#### TASK DESCRIPTION:
An exact transcription of all the data is required; the pictures are to be left out.

============

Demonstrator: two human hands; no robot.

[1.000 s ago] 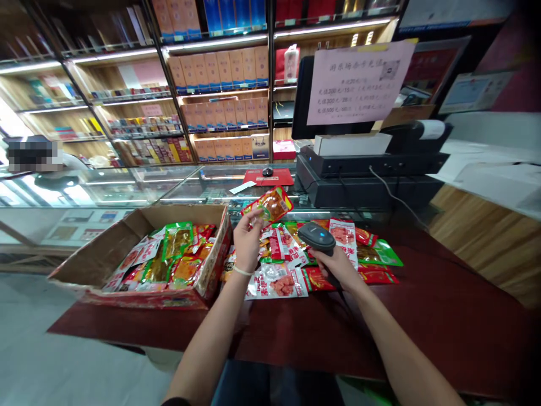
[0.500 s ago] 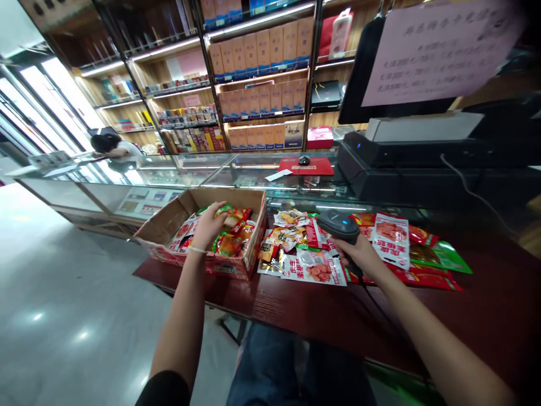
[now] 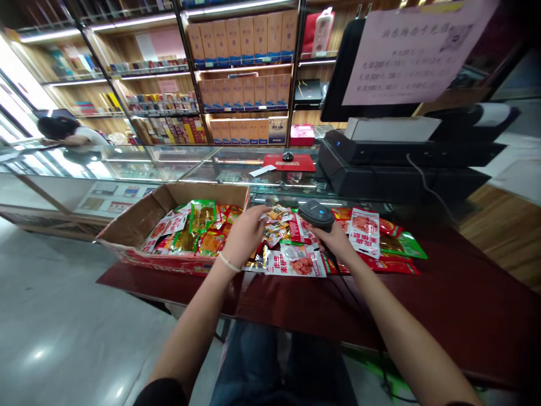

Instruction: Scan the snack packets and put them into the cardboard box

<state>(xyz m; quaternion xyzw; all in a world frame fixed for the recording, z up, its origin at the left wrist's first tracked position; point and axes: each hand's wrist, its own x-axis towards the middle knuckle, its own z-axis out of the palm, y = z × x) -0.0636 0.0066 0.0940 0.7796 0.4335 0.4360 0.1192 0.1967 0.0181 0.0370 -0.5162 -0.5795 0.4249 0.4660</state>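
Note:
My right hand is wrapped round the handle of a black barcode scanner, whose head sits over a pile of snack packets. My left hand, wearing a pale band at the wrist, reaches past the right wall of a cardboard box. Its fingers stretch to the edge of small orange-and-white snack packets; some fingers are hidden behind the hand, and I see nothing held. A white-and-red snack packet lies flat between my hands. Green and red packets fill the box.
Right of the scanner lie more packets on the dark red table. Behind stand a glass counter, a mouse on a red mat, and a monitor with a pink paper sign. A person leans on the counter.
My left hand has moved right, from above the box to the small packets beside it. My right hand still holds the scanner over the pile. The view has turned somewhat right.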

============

#### RESPONSE TO THIS EXERCISE:
Demonstrator: two human hands; no robot.

[1.000 s ago] 
[0.500 s ago] 
[now] 

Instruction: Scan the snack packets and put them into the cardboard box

<state>(xyz m; quaternion xyzw; all in a world frame fixed for the recording, z up, its origin at the left wrist's first tracked position; point and axes: each hand's wrist, its own x-axis towards the middle knuckle, its own z-axis out of the palm, y = z × x) -0.0636 0.0066 0.0940 0.7796 0.4335 0.4360 0.1192 0.1967 0.0181 0.0370 -0.5162 -0.5795 0.4249 0.4660</state>
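Note:
My right hand is wrapped round the handle of a black barcode scanner, whose head sits over a pile of snack packets. My left hand, wearing a pale band at the wrist, reaches past the right wall of a cardboard box. Its fingers stretch to the edge of small orange-and-white snack packets; some fingers are hidden behind the hand, and I see nothing held. A white-and-red snack packet lies flat between my hands. Green and red packets fill the box.
Right of the scanner lie more packets on the dark red table. Behind stand a glass counter, a mouse on a red mat, and a monitor with a pink paper sign. A person leans on the counter.
My left hand has moved right, from above the box to the small packets beside it. My right hand still holds the scanner over the pile. The view has turned somewhat right.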

There is no more to the output, and the exercise is done.